Pregnancy and breast-feeding and fertility
If you are pregnant or breast-feeding, think you may be pregnant or are planning to have a baby, ask your doctor for advise before taking this medicine.
The doctor will consider the benefit of treating you with Ceftriaxone against the risk to your baby.
Driving and using machines
Ceftriaxone can cause dizziness. If you feel dizzy, do not drive or use any tools or machines. Talk to your doctor if you experience these symptoms.
Ceftriaxone contains sodium
Each gram of Ceftriaxone contains approximately 3.6 mmol (82.8 mg) sodium. To be taken into consideration by patients on a controlled sodium diet.
3. How Ceftriaxone will be given
Ceftriaxone is usually given by a doctor or nurse. It can be given as a drip (intravenous infusion) or as an injection directly into a vein or into a muscle.
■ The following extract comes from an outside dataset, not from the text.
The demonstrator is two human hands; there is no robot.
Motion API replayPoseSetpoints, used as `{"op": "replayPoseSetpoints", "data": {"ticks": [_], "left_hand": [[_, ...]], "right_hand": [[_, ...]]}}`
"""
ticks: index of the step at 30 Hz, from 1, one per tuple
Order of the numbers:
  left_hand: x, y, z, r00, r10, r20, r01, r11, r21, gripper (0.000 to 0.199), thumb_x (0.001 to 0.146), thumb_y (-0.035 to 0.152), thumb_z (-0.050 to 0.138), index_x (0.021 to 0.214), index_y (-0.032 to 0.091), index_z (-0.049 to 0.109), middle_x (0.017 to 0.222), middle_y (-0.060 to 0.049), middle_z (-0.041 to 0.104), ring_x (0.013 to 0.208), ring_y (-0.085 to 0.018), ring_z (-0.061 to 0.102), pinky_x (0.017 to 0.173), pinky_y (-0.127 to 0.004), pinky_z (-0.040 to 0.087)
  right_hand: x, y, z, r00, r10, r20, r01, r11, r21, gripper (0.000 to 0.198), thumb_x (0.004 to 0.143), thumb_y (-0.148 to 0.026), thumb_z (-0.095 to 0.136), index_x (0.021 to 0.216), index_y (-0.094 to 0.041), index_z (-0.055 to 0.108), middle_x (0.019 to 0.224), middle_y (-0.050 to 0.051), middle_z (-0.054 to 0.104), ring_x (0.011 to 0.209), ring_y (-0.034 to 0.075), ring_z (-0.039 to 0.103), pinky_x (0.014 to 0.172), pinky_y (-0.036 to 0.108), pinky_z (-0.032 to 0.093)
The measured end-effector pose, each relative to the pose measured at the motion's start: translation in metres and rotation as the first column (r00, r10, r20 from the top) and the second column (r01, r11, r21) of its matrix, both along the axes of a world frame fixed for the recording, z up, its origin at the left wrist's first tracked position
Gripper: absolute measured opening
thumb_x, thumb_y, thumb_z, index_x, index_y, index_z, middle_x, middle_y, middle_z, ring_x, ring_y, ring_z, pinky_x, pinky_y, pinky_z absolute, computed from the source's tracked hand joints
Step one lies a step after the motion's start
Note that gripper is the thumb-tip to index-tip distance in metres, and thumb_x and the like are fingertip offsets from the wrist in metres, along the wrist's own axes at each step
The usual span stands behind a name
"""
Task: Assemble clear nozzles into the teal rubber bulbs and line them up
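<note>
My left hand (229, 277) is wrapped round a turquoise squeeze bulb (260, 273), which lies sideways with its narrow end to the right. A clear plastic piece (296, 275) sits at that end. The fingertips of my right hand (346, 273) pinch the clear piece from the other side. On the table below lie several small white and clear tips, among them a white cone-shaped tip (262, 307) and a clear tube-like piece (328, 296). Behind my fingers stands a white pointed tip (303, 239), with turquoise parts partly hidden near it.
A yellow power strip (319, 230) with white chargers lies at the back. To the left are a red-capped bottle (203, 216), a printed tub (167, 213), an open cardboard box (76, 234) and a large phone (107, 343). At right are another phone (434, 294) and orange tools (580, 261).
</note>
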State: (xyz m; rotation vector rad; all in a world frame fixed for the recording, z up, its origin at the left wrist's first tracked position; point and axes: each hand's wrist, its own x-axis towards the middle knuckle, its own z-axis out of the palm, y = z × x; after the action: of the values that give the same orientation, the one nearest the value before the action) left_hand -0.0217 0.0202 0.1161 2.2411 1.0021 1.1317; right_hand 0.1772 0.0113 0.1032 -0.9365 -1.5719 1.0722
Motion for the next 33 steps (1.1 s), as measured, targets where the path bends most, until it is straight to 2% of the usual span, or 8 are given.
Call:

Ceftriaxone is made up by the doctor, pharmacist or nurse and will not be mixed with or given to you at the same time as calcium-containing injections.
The usual dose
Your doctor will decide the correct dose of Ceftriaxone for you. The dose will depend on the severity and type of infection; whether you are on any other antibiotics; your weight and age; how well your kidneys and liver are working. The
number of days or weeks that you are given Ceftriaxone depends on what sort of infection you have.
Adults, older people and children aged 12 years and over with a body weight greater than or equal to 50 kilograms (kg):
• 1 to 2 g once a day depending on the severity and type of infection. If you have a severe infection, your doctor will give you a higher dose (up to
4 g once a day). If your daily dose is higher than 2 g, you may receive it as a single dose once a day or as two separate doses.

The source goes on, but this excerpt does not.